El ojo y la lupa

HHhH

Un buen título no se encuentra todos los días. ‘HHhH’, de Laurent Binet (Seix Barral), lo es. Sorprende e intriga, y el interés aumenta cuando se descubre que esas cuatro letras son las iniciales de ‘Himmlers Hirn heisst Heydrich’ (‘El cerebro de Himmler se llama Heydrich’), las mismas que, aunque con menos precisión, podrían establecer una relación similar entre Himmler, todopoderoso jefe de las SS, y Adolf Hitler.

Una ensalada de haches, con tres de tamaño gigante, como toca a los egos de sus portadores, criminales megalómanos dotados de un enorme talento para el genocidio. ‘HHhH’ se centra en Reinhard Heydrich, lugarteniente de Himmler, virrey nazi en Chequia y organizador de la ‘solución final’ para exterminar a los judíos con criterios de máxima eficiencia. Conocido como La Bestia Rubia y El Carnicero de Praga, murió en mayo de 1942 en la capital checa como consecuencia de un novelesco atentado perpetrado por tres patriotas, dos de ellos aerotransportados desde Inglaterra y lanzados en paracaídas.

‘HHhH’, premiado con el Goncourt a una primera novela, reconstruye esta hazaña con sólida base documental, notable capacidad narrativa y cierta dosis de imaginación en lo accesorio. Pero dedica demasiado esfuerzo a evitar caminos trillados por novelistas, historiadores y cineastas que se ocuparon ya de este episodio, uno de los más fascinantes de la II Guerra Mundial.

Binet no quiere etiquetar su libro y asegura que "hay realidades que no necesitan ficción" [véase ‘Público’ del 21 de septiembre’], pero su huida de la narración lineal, su afán por convertirse él en protagonista, hace que el texto pierda en ocasiones fuidez e interés con disgresiones que llegan a rozar el absurdo, como "todo esto carece de importancia, pero lo refiero aquí, de todos modos" (página 289). Quiere evitar la comparación con otros autores, pero se refiere a algunos de ellos, casi siempre para tacharles de imprecisos o de inventarse detalles, ya sea el color del Mercedes en el que viajaba Heydrich (verde o negro) o para dudar de que Jonathan Littell, autor de la tolstoiana ‘Las benévolas’, pudiese saber que Paul Blobel, el Standartenführer de las SS que perpetró la matanza de 30.000 judíos en Babi Yar (Ucrania), tenía un Opel (página 272).

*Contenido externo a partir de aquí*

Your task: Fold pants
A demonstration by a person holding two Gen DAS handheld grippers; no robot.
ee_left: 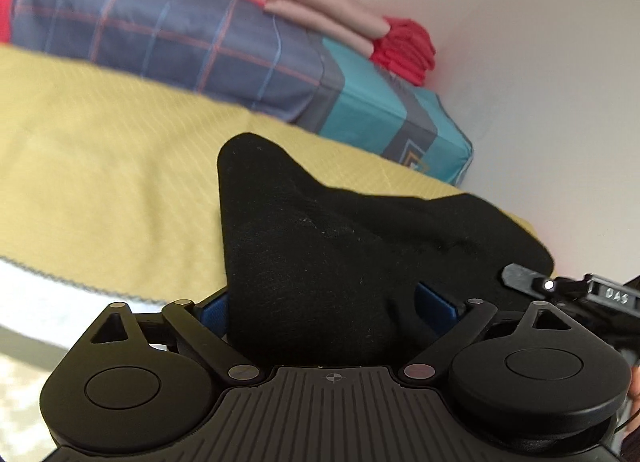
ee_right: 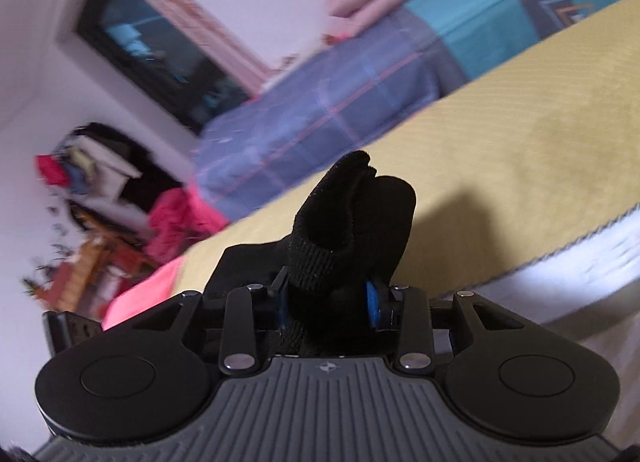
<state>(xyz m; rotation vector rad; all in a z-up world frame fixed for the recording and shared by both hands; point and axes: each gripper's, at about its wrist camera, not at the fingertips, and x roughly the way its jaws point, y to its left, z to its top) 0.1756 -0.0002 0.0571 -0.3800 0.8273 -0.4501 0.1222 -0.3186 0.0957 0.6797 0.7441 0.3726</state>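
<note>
Black pants clamped in left tool and right tool — window only in right view

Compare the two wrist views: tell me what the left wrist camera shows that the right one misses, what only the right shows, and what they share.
Only the left wrist view shows the other gripper's black finger tip poking in at the right edge.

Only the right wrist view shows the dark framed window, the blurred heap of pink and dark clothes and the ribbed black cuff.

Both show black knit pants bunched between blue pads, a yellow quilted bedspread, a blue plaid and teal cover, and folded pink and red laundry on top.
</note>
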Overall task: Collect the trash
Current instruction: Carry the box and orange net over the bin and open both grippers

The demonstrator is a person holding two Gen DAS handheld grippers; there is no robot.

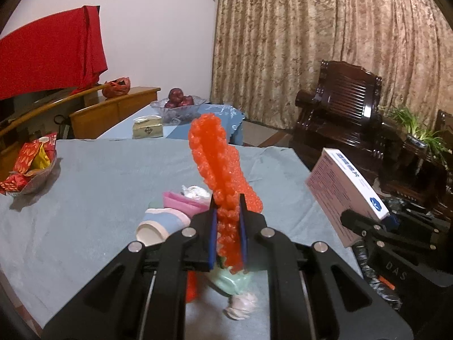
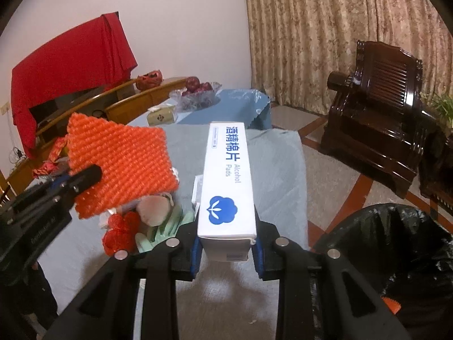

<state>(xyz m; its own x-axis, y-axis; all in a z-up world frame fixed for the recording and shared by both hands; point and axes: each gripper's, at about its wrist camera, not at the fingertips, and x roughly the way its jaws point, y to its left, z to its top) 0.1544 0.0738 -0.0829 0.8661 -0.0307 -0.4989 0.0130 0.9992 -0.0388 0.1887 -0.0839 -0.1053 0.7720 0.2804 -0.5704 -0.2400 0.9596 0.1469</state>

El ritmo de la narración se recupera en la segunda parte, la más corta, la más convencional, la más lograda, la que, sin tanto desvío, relata el atentado, la subsiguiente represión salvaje e indiscriminada, la huida desesperada de los activistas, su refugio en una iglesia de Praga y la batalla final en la cripta con la apoteosis del suicidio con sus últimas balas.